Usually when a guy who plays four snaps per game gets suspended, it’s not a huge deal. But for the Los Angeles Rams, losing Brycen Hopkins for three games creates a hole on the roster.
They came into the year with just two tight ends on the active roster, a surprising move considering Hopkins has played so little in his first two years. All offseason, everyone expected the Rams to keep Tyler Higbee, Hopkins and Kendall Blanton. Now, they probably wish they’d kept Blanton.
Of course, Sean McVay and Les Snead couldn’t have predicted that Hopkins would get hit with a three-game suspension, but this was the risk they took by only keeping two tight ends. They smartly signed two tight ends to the practice squad, but Roger Carter Jr. and Jared Pinkney have never played a regular-season game.
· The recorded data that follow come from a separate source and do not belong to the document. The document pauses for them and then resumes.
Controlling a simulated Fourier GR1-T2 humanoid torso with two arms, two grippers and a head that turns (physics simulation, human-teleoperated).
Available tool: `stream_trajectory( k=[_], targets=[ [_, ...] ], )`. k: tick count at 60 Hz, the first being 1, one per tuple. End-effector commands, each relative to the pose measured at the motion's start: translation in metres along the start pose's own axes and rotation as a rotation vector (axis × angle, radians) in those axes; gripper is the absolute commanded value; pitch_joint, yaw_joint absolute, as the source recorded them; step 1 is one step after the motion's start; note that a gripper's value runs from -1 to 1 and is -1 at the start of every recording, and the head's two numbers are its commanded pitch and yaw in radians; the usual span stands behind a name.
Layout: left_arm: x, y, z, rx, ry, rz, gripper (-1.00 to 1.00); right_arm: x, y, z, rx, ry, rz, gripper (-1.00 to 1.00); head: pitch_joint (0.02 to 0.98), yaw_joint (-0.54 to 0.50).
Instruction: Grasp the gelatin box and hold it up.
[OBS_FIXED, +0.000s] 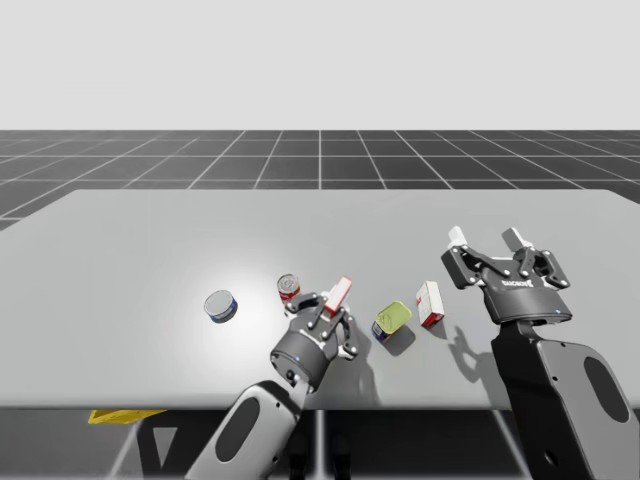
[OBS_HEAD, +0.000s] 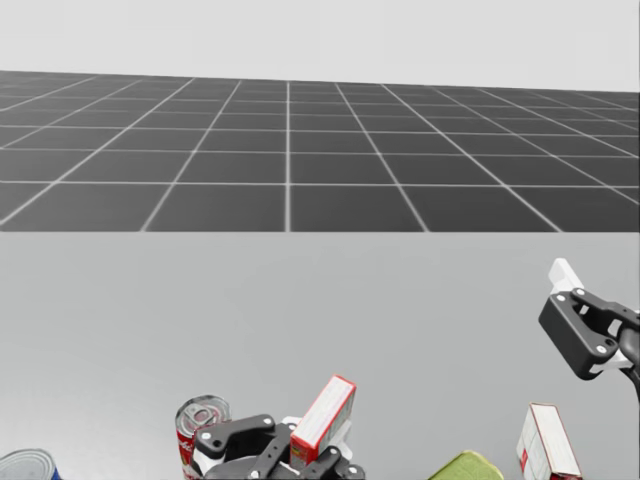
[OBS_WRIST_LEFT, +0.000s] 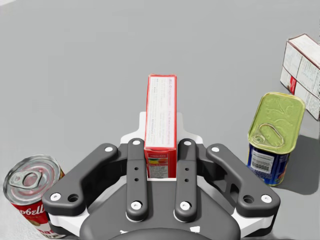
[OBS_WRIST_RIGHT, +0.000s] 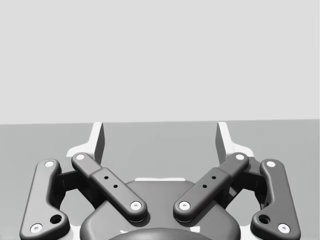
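Note:
The gelatin box (OBS_WRIST_LEFT: 161, 115), a slim red box with white faces, sits between the two fingers of my left gripper (OBS_WRIST_LEFT: 161, 150), which is shut on its near end. In the high view the gelatin box (OBS_FIXED: 339, 295) leans up and away from my left gripper (OBS_FIXED: 335, 305), near the table's front middle. The head view shows the same box (OBS_HEAD: 324, 415) tilted in the gripper (OBS_HEAD: 310, 445). My right gripper (OBS_FIXED: 487, 238) hangs open above the table at the right, nothing between its fingers (OBS_WRIST_RIGHT: 98, 140).
A red soup can (OBS_FIXED: 289, 288) stands just left of the held box, and a blue can (OBS_FIXED: 221, 305) lies further left. To the right are a green-topped blue tin (OBS_FIXED: 392, 320) and a white-and-red box (OBS_FIXED: 430, 303). The grey table (OBS_FIXED: 150, 240) stretches back.

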Motion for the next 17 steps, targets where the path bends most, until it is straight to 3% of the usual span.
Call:
stream_trajectory(
  k=[1, 17],
  targets=[
    [0.047, 0.002, 0.004, -0.063, -0.085, -0.056, 1.0, 0.0, 0.0, 0.0, 0.0, 0.002, -0.008, -1.0, 0.466, -0.07],
    [0.103, 0.019, 0.017, -0.029, -0.212, -0.083, 1.0, -0.001, 0.0, 0.0, -0.001, 0.001, 0.002, -1.0, 0.466, -0.07]
  ],
)
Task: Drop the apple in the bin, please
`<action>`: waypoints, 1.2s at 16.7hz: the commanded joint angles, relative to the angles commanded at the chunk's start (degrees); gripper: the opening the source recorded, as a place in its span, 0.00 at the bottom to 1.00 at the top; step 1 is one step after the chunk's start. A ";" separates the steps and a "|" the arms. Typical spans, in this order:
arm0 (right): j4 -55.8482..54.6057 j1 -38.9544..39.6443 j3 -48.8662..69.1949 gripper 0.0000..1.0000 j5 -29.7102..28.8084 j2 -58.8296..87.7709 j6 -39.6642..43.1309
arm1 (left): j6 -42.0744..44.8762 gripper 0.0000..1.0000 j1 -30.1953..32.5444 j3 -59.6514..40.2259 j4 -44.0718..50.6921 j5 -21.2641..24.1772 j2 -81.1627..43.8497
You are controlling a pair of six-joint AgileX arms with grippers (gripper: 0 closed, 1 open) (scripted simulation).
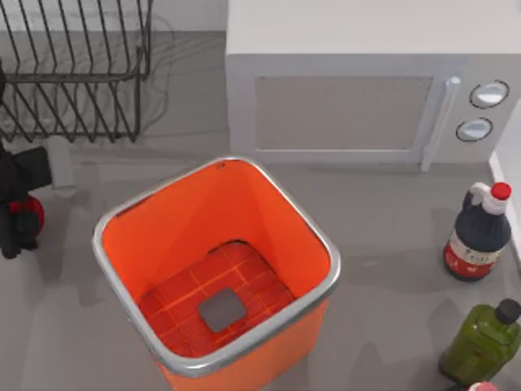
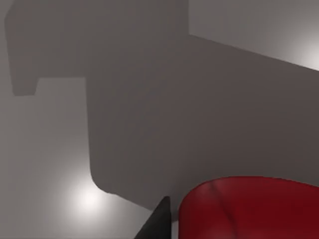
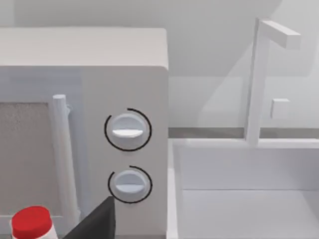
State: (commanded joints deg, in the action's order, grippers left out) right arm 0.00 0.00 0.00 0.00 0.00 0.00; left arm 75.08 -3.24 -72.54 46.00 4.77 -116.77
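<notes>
Left gripper (image 1: 18, 213) at table's left edge, fingers around apple (image 1: 29, 213)

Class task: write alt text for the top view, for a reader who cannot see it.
An orange bin stands open mid-table; at the left edge the left gripper is at a red apple. A microwave, wire rack and two bottles surround them.

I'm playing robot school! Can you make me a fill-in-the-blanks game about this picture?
1. The apple sits at the table's ____ side, by the left hand.
2. The bin is colored ____.
3. The grey square lies on the bin's ____.
4. The dark sauce bottle has a ____ cap.

Missing words: left; orange; floor; red
</notes>
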 joint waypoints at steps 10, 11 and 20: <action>0.00 0.00 0.00 1.00 0.00 0.00 0.00 | 0.51 0.00 -0.08 -13.59 17.55 -0.33 3.80; 0.00 0.00 0.00 1.00 0.00 0.00 0.00 | 0.42 0.00 -0.08 -16.11 21.37 -0.33 4.57; 0.00 0.00 0.00 1.00 0.00 0.00 0.00 | 0.00 0.00 -0.10 -24.79 31.78 -0.36 8.09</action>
State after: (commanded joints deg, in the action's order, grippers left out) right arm 0.00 0.00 0.00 0.00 0.00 0.00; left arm 75.08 -3.34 -97.33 77.77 4.41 -108.68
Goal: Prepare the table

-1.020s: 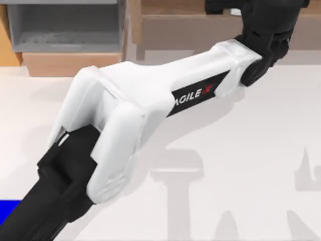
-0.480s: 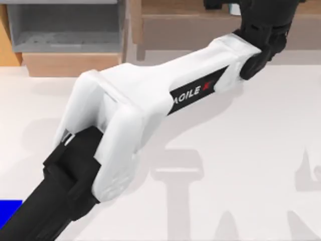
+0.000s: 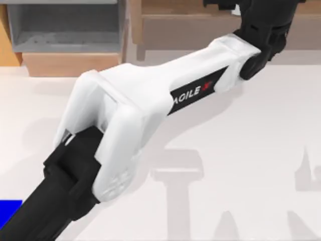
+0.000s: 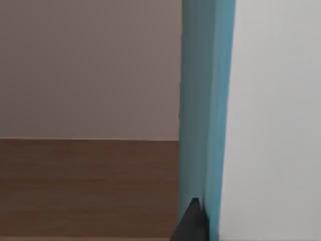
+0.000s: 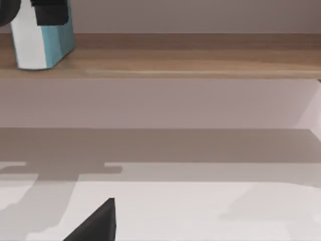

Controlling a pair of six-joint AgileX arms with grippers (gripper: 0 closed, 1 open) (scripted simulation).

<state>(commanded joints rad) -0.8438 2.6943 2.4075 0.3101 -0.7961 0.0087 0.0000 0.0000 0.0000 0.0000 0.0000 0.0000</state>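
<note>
The white table [image 3: 241, 150] spreads under my left arm, which reaches from the near left across to the wooden shelf [image 3: 190, 25] at the back. My left gripper [image 5: 49, 12] is shut on a blue and white box [image 5: 42, 42] that stands upright on the shelf [image 5: 175, 55]. In the left wrist view the box [image 4: 205, 100] is very close, and one dark fingertip [image 4: 193, 221] lies against its blue side. A dark part of my right gripper [image 5: 98, 226] hangs low over the table [image 5: 200, 211], facing the shelf.
A grey-lined box with a light-wood front [image 3: 65, 30] stands at the back left. A blue patch [image 3: 10, 213] lies at the table's near left edge. Arm shadows fall across the middle and right of the table.
My left arm has pushed a little farther toward the shelf over the last second, then held still. The right arm has not moved.
</note>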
So where do the Rams go from here with Hopkins out three games? Their best option might be to use Ben Skowronek as their No. 2 tight end. Against the Falcons on Sunday, Skowronek was kind of already playing the role of a tight end.
He lined up in the backfield as a fullback, as well as tight to the formation to help block in the running game. Though he’s technically a wide receiver, Skowronek can use his 6-foot-3 frame to block like a tight end. He’s only 1 inch shorter and 9 pounds lighter than Johnny Mundt, who was the Rams’ No. 2 tight end when healthy the last two years.
Skowronek might actually be a better blocker than he is a receiver, which makes him a perfect fit for the TE2 role Mundt held in the past. The Rams’ second tight end doesn’t have to be a dynamic receiver. They don’t need him to be Gerald Everett. Skowronek just has to know the offense and block the way he did in Week 2 against the Falcons.
It’s not as if the Rams were utilizing Hopkins much anyway. He played four snaps in each of the first two games and wasn’t targeted once. Skowronek is capable of filling in for Hopkins for three weeks, and with McVay’s creativity, he’ll find ways to mix up the personnel like he did on Sunday.
The bigger concern is the possibility of losing Higbee to injury. He’s almost always available for the Rams, but Higbee has dealt with his share of bumps and bruises in the last two years. He left the NFC title game with a knee injury, which kept him out of the Super Bowl two weeks later.
The Rams absolutely cannot afford to lose Higbee in the next three weeks while Hopkins is suspended. If that were to happen, they’d be left without a single experienced tight end – and with how often McVay likes to use 11 personnel with one tight end on the field at all times, it would be a huge challenge.
It’s possible that the Rams will promote Carter or Pinkney from the practice squad in the next three weeks, just to have another true tight end on the team in case an injury does occur. But they don’t have to panic and sign someone to replace Hopkins – who, again, has only played eight snaps.
His suspension isn’t ideal, but it’s something the Rams can overcome by using Skowronek in different ways.